Blog Tour: Last Seen Leaving by Caleb Roehrig | Guest Post | Giveaway



Welcome tour our stop on Last Seen Leaving for author Caleb Roehrig. This tour is hosted by The Irish Banana Tour!

The Way I Used to Be
Last Seen Leaving
Author: Caleb Roehrig
Reading Level: Young Adult
Genre: Contemporary
Release Date: October 4th 2016
Review Source: Feiwel & Friends

Flynn's girlfriend has disappeared. How can he uncover her secrets without revealing his own?

Flynn's girlfriend, January, is missing. The cops are asking questions he can't answer, and her friends are telling stories that don't add up. All eyes are on Flynn—as January's boyfriend, he must know something.

But Flynn has a secret of his own. And as he struggles to uncover the truth about January's disappearance, he must also face the truth about himself.
A DAY IN THE LIFE OF CALEB ROEHRIG

The unfortunate truth is that a usual Day In My Life is fairly boring. I’m a creature of habit, so I typically get up at around the same time every morning (8:30 or 9am, depending on how cranky my husband wants me,) drink several gigantic mugs of coffee (my day has not truly started until my limbs are jittering from caffeine overload,) listen to thirty minutes of Swedish radio (I’m trying to learn Swedish!), work out (blah blah blah), and then the rest of the day is given over to various writing-type projects.

Because none of that is terribly interesting, I shall instead tell you about a specific day in my life: The Day Caleb and Mary Partied With Underwear Models.

THIS IS ALL TRUE, although names have been changed to protect the innocent.

It all started—quite respectably!—at an art gallery in Santa Monica. My friend Mary (you guys haven’t met her yet, but she’s great) invited me to join her at a show a friend of hers was curating, to be followed by drinks at a Nice Restaurant with her boss. The show was lovely; we ate canapés and drank wine and made sophisticated comments like, “This work is clearly influenced by the fauvists” (her) and, “I love the colorful squiggly things on that big one over there” (Me). When the show concluded, we traipsed on down to The Ivy for martinis and genteel conversation, feeling grand.

It was then that things began to get weird.
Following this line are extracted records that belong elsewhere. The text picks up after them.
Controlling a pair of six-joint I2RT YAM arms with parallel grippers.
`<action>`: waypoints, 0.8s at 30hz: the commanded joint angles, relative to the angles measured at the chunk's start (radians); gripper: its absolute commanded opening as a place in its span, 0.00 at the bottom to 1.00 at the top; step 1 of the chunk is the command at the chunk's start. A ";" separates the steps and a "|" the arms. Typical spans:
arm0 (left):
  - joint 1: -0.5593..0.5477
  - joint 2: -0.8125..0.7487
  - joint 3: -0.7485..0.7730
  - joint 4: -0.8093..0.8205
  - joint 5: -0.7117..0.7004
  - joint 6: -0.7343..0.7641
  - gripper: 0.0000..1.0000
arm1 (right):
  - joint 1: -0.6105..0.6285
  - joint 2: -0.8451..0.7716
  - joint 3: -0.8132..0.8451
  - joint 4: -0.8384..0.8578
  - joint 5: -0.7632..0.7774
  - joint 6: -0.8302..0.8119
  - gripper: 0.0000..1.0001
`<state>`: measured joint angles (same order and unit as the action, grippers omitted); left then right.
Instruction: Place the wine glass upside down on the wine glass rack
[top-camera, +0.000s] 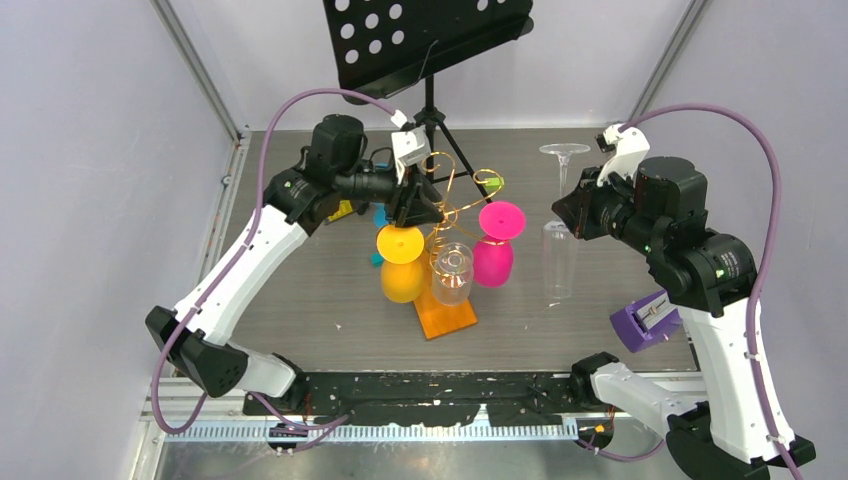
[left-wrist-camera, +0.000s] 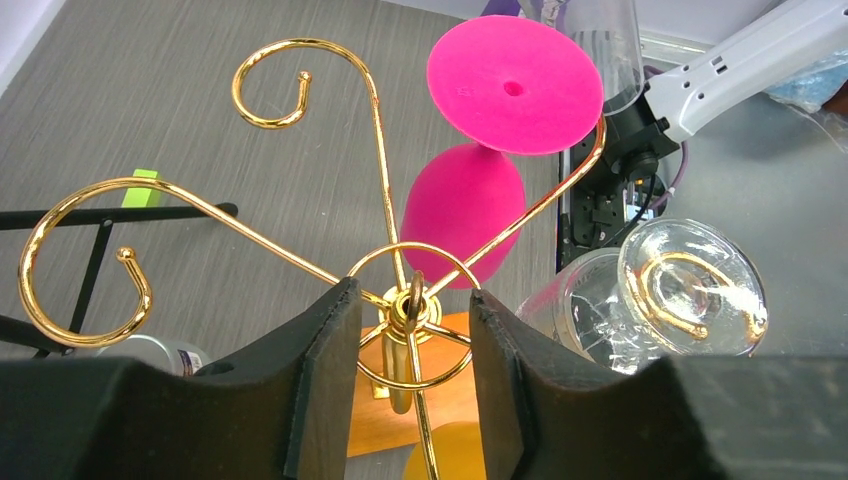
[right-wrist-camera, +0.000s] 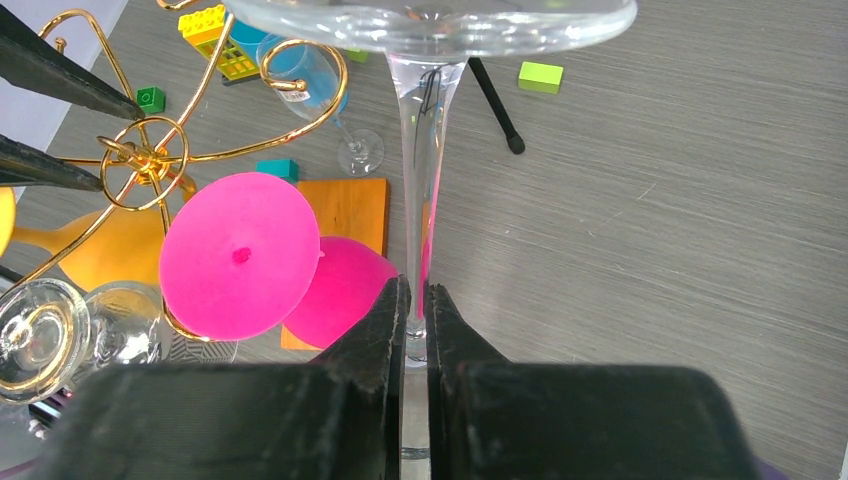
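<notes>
The gold wire wine glass rack (top-camera: 462, 195) stands mid-table on its orange base (top-camera: 447, 317). A yellow glass (top-camera: 401, 264), a pink glass (top-camera: 496, 246) and a clear glass (top-camera: 452, 272) hang upside down from it. My right gripper (top-camera: 567, 213) is shut on the stem of a tall clear wine glass (top-camera: 560, 262), held upside down to the right of the rack, foot up; the stem shows in the right wrist view (right-wrist-camera: 424, 150) between the gripper's (right-wrist-camera: 417, 312) pads. My left gripper (left-wrist-camera: 412, 318) is open, its fingers either side of the rack's central hub (left-wrist-camera: 410, 303).
A black perforated music stand (top-camera: 425, 40) on a tripod stands behind the rack. A purple object (top-camera: 645, 320) lies at the near right. A blue glass (right-wrist-camera: 312, 82), toy bricks (right-wrist-camera: 215, 30) and a green block (right-wrist-camera: 541, 76) lie on the table beyond the rack.
</notes>
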<state>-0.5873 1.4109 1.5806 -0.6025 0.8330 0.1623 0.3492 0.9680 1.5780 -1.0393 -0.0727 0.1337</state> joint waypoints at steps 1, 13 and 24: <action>-0.004 0.002 -0.007 0.031 0.013 0.002 0.45 | -0.008 -0.020 0.010 0.100 -0.014 -0.002 0.05; -0.008 0.021 -0.001 0.060 0.048 -0.004 0.44 | -0.013 -0.020 -0.005 0.109 -0.024 -0.005 0.05; -0.008 0.037 0.016 0.039 0.053 -0.007 0.14 | -0.020 -0.028 -0.025 0.118 -0.031 -0.003 0.05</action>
<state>-0.5900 1.4460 1.5780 -0.5816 0.8669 0.1570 0.3363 0.9642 1.5543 -1.0130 -0.0891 0.1333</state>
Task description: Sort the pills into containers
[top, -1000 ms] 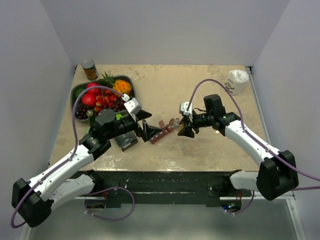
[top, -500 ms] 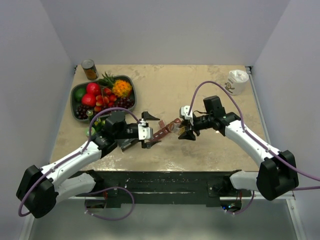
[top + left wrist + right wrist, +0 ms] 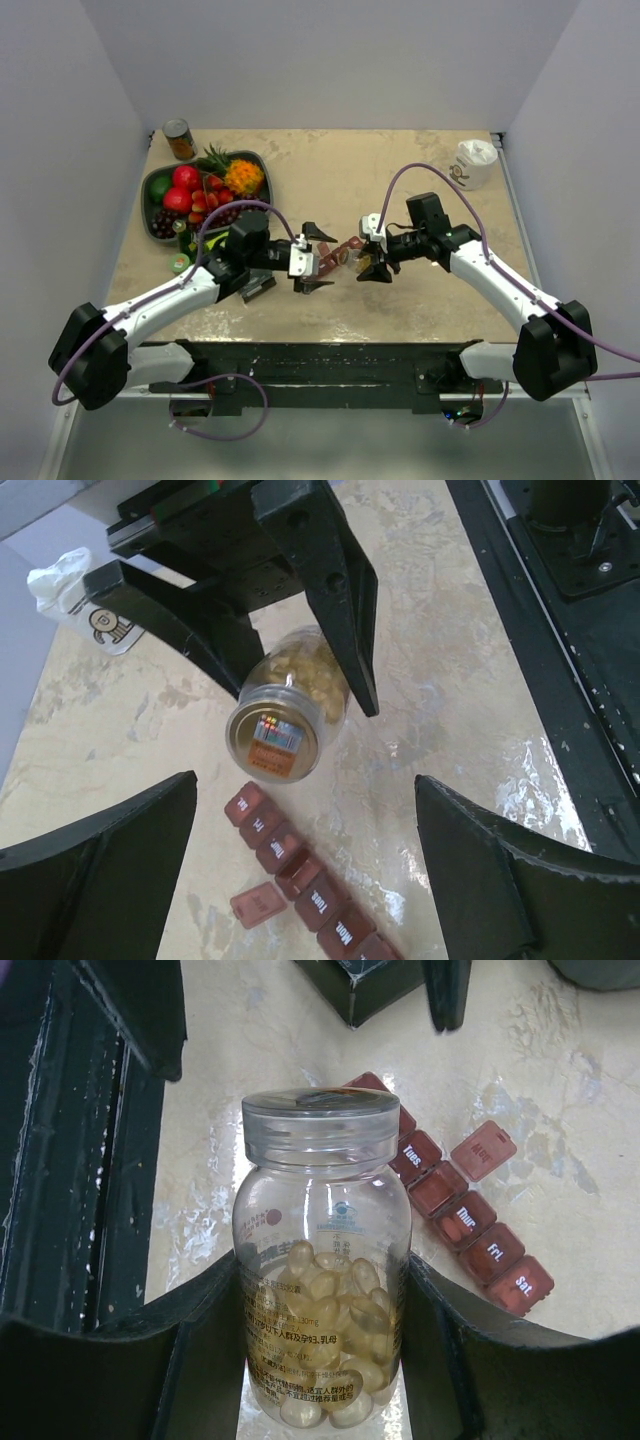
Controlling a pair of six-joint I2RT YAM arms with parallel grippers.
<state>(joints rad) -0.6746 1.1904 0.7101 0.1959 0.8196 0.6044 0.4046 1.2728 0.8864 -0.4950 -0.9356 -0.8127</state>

“My friend Jason just got a job working for a PR company,” Mary told me. “They’re hosting a party at a club up in Hollywood to promote a new brand of vodka, and he said we could get in for free, if you’re interested?” I was interested, and so we piled into a cab and made the forty-five minute trip from Santa Monica to the nether reaches of Hollywood, where we swanned past a velvet rope and into the club, with free drink tickets spilling out of our pockets.

The club was…not great. Dank and stuffy inside, the only thing worse than the boring music was the taste of the crappy new vodka (and the pre-mixed drinks—you could pick from one of two flavors: neon blue or neon yellow) and the crowd was the same desperate mix of try-hard bros and girls who “just don’t have any other female friends for some reason [shrug emoji]” that populate every other Hollywood club; so we were only there for about ten minutes before we were ready to leave (or die trying). But! It also only took about ten minutes for us to run into three roguish Italian lads that Mary knew from the neighborhood.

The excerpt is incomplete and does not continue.